Lidiya Pavlovna Skoblikova (Лидия Павловна Скобликова; born 8 March 1939) is a retired Russian speed skater and coach. She represented the USSR Olympic team during the Winter Olympic Games in 1960, 1964 and 1968, and won a total of six gold medals, a record she shares with Dutch speed skater Ireen Wüst. She also won 25 gold medals at the world championships and 15 gold medals at the USSR National Championships in several distances. She was also the first athlete to earn six gold medals in the Winter Olympics and the first to earn four gold medals at a single Olympic Winter Games. She was the most successful athlete at the 1960 and 1964 Winter Olympics, sharing the honour for 1960 Games with her compatriot Yevgeny Grishin.

==Career==
Skoblikova was born in Zlatoust, Soviet Union, some 160 km west of Chelyabinsk, Ural. She trained at Burevestnik and later at Lokomotiv sports societies. At age 19 in 1959, Skoblikova qualified for the Soviet team and placed third in the national championships. She repeated that performance at the world championships, winning two distance medals as well. The next season, she seemed headed for the world title after winning the 500 m and placing 2nd in the 1500 m, but she fell in the 1000 m. By winning the 3000 m, she managed to land on the podium anyway, placing third again. A favourite for the Olympics now, she entered three events. In the first race, the 1500 m, she broke the world record, and won the gold medal. After just missing a second medal in the 1000 m (fourth), Skoblikova approached the world record in the 3000 m (missing it by just half a second), but that was enough for her second gold medal.

During the following years, Skoblikova fought with her teammates to become world champion. In 1961, she won the bronze for the third consecutive time, followed by the silver medal in 1962. In 1963, she finally won the title. In Karuizawa, conditions were excellent, and Skoblikova won all four races, setting a new 1000 m world record in the process.

For the 1964 Olympics, Skoblikova qualified for all four distances, and she won all of them, thereby becoming the first Winter Olympian to win four individual gold medals. This record was only beaten by Eric Heiden who won all five speed skating events in 1980. Two weeks after the Olympics, she repeated her performance from Karuizawa and won all four distances at the world championships.

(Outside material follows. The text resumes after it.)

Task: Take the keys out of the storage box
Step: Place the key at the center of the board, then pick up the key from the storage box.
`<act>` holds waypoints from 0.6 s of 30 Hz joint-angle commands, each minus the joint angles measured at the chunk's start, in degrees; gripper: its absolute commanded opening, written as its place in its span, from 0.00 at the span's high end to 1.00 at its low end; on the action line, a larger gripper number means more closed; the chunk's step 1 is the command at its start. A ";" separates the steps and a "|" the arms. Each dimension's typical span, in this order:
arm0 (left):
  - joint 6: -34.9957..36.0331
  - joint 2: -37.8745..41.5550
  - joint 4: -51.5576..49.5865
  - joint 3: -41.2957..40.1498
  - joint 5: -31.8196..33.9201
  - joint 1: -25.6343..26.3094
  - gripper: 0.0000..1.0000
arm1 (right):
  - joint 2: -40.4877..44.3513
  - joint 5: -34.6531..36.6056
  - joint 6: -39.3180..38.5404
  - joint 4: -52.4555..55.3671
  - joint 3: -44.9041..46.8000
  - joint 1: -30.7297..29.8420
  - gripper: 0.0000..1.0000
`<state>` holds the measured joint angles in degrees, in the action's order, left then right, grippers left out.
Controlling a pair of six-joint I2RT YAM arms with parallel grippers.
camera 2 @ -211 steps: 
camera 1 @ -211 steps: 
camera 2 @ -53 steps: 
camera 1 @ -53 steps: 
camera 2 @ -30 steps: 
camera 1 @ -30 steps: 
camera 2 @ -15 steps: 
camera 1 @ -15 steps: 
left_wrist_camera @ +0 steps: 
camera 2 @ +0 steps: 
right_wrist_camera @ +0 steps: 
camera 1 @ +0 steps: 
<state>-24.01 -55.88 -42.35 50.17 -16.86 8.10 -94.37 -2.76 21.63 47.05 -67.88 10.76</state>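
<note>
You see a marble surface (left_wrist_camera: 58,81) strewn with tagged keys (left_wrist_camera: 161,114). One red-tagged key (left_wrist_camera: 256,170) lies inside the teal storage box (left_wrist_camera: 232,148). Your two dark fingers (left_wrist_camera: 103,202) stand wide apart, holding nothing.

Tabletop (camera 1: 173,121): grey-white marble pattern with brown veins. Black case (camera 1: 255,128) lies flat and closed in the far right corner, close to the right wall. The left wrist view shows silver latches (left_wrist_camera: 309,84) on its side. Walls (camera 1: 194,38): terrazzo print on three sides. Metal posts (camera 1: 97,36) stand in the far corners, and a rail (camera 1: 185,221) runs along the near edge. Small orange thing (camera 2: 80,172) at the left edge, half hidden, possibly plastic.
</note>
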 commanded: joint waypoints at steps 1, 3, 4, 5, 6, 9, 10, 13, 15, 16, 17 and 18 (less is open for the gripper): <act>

Skoblikova withdrew from speed skating for two seasons, but returned in 1967, setting a new 3000 m world record in January. She failed to reach the podium at the world championships however, and placed fourth. In 1968, she skated her third and last Olympics, with the best achievement of 6th place in the 3000 m. During her career she won 15 national titles in various distances, but never the all-around championships.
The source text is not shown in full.